» Task to complete
Lines to restate from the data below: from the one containing "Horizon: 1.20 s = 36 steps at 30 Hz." to the one containing "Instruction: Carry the", both included. Give them again exactly, and only them.

» Provided data

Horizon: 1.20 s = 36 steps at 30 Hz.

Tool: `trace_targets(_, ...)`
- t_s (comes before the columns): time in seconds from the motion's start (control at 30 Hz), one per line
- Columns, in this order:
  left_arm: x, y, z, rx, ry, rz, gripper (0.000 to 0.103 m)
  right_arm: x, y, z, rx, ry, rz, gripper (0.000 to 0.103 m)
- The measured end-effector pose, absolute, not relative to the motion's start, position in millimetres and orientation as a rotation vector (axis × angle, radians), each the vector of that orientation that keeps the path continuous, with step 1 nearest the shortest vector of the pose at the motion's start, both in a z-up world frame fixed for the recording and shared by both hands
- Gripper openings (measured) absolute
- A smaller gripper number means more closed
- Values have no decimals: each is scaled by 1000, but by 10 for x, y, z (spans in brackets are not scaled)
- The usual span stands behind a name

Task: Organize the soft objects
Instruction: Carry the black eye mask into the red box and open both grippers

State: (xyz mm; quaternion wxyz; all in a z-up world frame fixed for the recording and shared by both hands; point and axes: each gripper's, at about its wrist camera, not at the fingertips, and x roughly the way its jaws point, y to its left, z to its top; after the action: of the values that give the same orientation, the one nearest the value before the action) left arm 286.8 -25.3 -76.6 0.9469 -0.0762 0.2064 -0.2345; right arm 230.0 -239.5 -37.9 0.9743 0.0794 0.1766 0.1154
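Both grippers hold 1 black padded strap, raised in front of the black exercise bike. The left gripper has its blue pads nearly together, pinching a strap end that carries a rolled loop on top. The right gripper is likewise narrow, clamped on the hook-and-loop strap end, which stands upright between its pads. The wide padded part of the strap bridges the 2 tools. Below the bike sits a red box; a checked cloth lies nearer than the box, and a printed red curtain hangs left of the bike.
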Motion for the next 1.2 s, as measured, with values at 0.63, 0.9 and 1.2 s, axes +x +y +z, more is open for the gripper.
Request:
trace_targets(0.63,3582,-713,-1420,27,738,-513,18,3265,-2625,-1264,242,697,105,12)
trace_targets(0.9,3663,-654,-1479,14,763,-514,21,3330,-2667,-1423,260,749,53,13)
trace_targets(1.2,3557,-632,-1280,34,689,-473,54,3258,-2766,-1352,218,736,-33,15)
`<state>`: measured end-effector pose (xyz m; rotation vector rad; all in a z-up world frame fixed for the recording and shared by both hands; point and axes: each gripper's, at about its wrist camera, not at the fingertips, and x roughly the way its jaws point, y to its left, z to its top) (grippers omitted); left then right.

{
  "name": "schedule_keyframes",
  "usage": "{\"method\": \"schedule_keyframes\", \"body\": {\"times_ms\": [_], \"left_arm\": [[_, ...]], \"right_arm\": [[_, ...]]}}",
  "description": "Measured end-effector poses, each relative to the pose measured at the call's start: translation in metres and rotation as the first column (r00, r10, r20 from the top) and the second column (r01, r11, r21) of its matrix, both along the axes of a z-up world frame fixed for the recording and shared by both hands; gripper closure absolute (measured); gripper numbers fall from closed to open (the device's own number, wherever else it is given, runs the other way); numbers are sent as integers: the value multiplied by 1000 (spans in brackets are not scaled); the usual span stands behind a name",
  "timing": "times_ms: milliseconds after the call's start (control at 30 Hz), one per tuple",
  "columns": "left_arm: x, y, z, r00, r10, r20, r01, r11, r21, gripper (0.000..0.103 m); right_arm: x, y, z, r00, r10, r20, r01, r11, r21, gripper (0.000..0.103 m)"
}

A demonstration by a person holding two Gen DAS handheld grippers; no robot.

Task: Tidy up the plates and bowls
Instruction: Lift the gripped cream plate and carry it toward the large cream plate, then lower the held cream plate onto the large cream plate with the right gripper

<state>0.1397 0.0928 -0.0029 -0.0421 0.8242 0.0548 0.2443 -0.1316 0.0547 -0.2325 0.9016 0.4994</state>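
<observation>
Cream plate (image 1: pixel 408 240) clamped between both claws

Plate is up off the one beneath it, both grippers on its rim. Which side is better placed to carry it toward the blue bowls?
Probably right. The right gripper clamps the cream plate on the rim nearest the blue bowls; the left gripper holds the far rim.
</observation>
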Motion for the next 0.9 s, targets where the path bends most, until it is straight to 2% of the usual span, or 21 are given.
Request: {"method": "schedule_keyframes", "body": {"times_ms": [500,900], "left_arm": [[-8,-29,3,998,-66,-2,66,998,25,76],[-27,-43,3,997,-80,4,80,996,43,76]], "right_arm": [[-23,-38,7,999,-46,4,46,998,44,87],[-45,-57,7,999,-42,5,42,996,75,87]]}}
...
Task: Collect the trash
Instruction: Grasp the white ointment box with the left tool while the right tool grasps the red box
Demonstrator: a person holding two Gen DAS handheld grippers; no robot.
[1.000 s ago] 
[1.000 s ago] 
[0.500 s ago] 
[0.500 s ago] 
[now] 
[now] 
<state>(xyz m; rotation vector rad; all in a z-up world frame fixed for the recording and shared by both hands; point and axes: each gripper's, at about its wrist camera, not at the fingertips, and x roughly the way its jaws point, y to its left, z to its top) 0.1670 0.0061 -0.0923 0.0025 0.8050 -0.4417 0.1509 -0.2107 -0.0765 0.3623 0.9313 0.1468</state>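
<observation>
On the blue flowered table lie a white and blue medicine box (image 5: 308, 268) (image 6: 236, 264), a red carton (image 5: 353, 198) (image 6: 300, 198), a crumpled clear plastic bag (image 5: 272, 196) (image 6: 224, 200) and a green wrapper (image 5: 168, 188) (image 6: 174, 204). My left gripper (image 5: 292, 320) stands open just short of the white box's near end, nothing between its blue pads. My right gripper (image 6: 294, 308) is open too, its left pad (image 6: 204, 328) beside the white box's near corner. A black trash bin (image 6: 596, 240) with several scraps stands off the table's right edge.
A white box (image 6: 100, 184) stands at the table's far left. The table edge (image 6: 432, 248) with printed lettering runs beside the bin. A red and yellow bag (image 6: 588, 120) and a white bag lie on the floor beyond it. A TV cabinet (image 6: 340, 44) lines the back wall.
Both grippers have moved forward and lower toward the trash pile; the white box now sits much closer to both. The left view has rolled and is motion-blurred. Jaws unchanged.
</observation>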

» Expected answer
Horizon: 1.20 s = 36 steps at 30 Hz.

Tool: `trace_targets(_, ...)`
- t_s (comes before the columns): time in seconds from the motion's start (control at 30 Hz), one per line
- Columns, in this order:
  left_arm: x, y, z, rx, ry, rz, gripper (0.000 to 0.103 m)
  right_arm: x, y, z, rx, ry, rz, gripper (0.000 to 0.103 m)
- The measured end-effector pose, absolute, not relative to the motion's start, position in millimetres and orientation as a rotation vector (axis × angle, radians), each the vector of that orientation that keeps the path continuous, with step 1 nearest the shortest vector of the pose at the motion's start, both in a z-up world frame fixed for the recording and shared by both hands
- Gripper openings (measured) absolute
- A smaller gripper number means more closed
- Values have no decimals: each is scaled by 1000, but by 10 for x, y, z (spans in brackets are not scaled)
- The usual span stands behind a name

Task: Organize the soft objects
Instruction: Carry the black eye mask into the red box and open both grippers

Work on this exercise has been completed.